One is built around signs and wonders – like the Acts story.  I have colleagues for whom this experience of the Holy Spirit is congruent with their own – they see signs and wonders such as healings, words of wisdom or insight, the ecstatic utterances in what seem to be foreign languages which are then translated into a prophetic word from God.  I have a cousin who is a pastor of a small country church and regularly I am told of miraculous healings in which the blind see and tumours vanish from MRI images.

The other is built around images of quiet unassuming people whose lives manifest those fruit of the Spirit that the Apostle Paul talks about – people who are growing in grace and wisdom as they walk day by day with God and guided by this Advocate or Helper.  Sometimes these faithful souls, these wonderful “salt of the earth” type people, are wracked with anxiety that they have missed out on something or guilt that their lives have failed to measure up somehow.

Which of these is right?

DIFFERENT WAYS

Despite my four-year theological degree and years of pastoral ministry in which I must have preached more than a few Pentecost sermons, it has only been recently that I realised that there are two very distinct Holy Spirit Traditions in the New Testament – and funnily enough they seem to match very closely the observations I have just made about my experience of the Holy Spirit in the Church.

Let me share with you some insights into these traditions.

In the same way that media observers of politics seem only to notice the flamboyant, or outrageous, so when most of us have thought about the Holy Spirit in the Bible and the Church we have only noticed the Signs and Wonders tradition.

The Signs & Wonders Tradition


This is the tradition that Luke records for us and which took root in various places in the earliest church and in the church as we know it today.

Signs and Wonders are said to be things that call us to faith – and for many people they do.  The way Luke tells this story is a very deliberate strategy by which we are drawn into an understanding of what God was doing through these amazing events.

For the early church, these stories were inextricably linked to a very ancient Hebrew story about God’s plans for the world.

Way, way back in the mists of time, the story is told, everyone spoke the same language.  People were essentially nomadic, so this was a good thing.  They settled for a while in the river country of Mesopotamia and decided to build there a great city, as well as a tower – a huge tower – that reached up to heaven where they could meet with God and make themselves famous.

For some reason or another, the Lord God didn’t particularly like this idea, and as a solution decides to mix up everyone’s speech so that they can no longer co-operate in this tower-building enterprise and will be scattered all over the world. 
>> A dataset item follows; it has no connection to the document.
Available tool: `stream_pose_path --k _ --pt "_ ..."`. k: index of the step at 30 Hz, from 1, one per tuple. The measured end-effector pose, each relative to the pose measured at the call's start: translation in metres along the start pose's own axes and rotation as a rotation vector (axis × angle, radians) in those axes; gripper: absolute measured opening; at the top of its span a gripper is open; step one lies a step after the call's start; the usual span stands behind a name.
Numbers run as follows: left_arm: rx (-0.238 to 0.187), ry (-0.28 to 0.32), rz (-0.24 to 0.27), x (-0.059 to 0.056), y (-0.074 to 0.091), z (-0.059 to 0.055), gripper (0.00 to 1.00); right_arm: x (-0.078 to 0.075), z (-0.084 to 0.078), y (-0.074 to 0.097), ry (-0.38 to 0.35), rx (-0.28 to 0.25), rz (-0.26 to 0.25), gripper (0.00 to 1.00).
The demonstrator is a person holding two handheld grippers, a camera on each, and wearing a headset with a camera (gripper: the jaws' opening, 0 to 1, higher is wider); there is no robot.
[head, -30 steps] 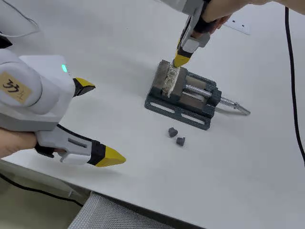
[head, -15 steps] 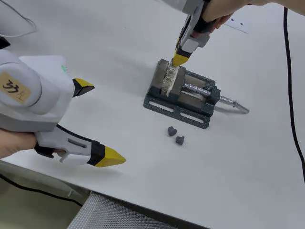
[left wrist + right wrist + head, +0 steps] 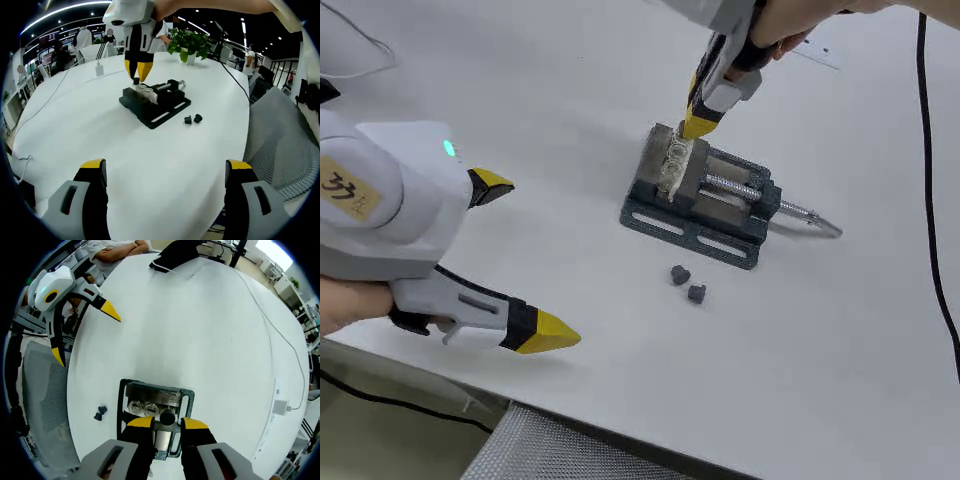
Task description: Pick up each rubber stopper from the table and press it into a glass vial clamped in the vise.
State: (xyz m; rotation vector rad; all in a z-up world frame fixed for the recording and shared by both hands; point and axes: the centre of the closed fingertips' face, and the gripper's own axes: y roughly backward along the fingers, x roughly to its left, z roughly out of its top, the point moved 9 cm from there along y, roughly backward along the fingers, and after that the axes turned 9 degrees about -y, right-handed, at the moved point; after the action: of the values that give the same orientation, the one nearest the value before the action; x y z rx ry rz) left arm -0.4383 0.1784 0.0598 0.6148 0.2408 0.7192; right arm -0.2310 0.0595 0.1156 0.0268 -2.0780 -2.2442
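Observation:
A dark vise (image 3: 705,205) stands on the white table and clamps a row of clear glass vials (image 3: 677,160). My right gripper (image 3: 698,125) points down at the far end of the row. In the right gripper view its jaws (image 3: 168,423) are slightly apart, so it is open, and a dark stopper (image 3: 167,416) sits in the end vial just beyond the tips, beside two unstoppered vials (image 3: 141,407). Two loose stoppers (image 3: 680,274) (image 3: 697,293) lie in front of the vise. My left gripper (image 3: 520,258) hovers open at the left with nothing between its jaws.
The vise's screw handle (image 3: 810,220) sticks out to the right. A black cable (image 3: 932,200) runs down the table's right side, and a white power strip (image 3: 820,52) lies at the back. The table's front edge (image 3: 620,425) is near, with a mesh chair (image 3: 550,455) below it.

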Motion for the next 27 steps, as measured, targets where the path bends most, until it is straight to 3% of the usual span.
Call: stream_pose_path --k 8,14,19,27 --pt "-0.002 0.004 0.008 0.003 0.002 0.000 0.98 -0.002 -0.008 0.011 0.012 -0.027 0.022 0.15" --pt "-0.004 0.003 0.010 0.006 0.001 0.004 0.98 -0.007 -0.010 0.020 0.004 -0.085 0.053 0.09" --pt "-0.006 0.000 0.011 0.007 0.000 0.006 0.98 -0.007 -0.008 0.017 0.019 -0.119 0.076 0.03" --pt "-0.002 0.005 0.006 0.006 -0.001 0.003 0.98 -0.007 -0.005 0.010 0.000 -0.122 0.089 0.00"
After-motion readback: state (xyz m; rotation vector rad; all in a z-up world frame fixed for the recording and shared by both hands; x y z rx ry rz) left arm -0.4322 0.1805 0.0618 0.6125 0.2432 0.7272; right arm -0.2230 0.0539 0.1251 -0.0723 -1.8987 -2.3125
We all know the Tower of Babel story, and we all understand that at the heart of it was the idea of punishment for wanting or doing something wrong.  Whether we regard this story historically or as a kind of parable – we know that in it we were supposed to learn something very true.

The Lukan tradition of the Holy Spirit is grounded in this story as it brings together people from all over the world with their different languages – all gathered in Jerusalem to celebrate this wonderful festival.

And an amazing miracle happens!
The language about it is a bit ambiguous.  We generally understand it to mean that the Apostles were miraculously able to speak in so many other languages that all the visitors in Jerusalem were able to hear the stories of Jesus in their own language. 

But it is possible to understand the words as meaning that the miracle was more in the hearing than in the speaking – that the Disciples were telling the stories and even though people might not have been able to understand Aramaic in normal circumstances, by some miracle they were able to understand the stories.

Either way a miracle happened – signs and wonders – that was clearly undoing the act of God on Babel; reversing that punishment and ushering in a new season or era of life empowered by the Holy Spirit.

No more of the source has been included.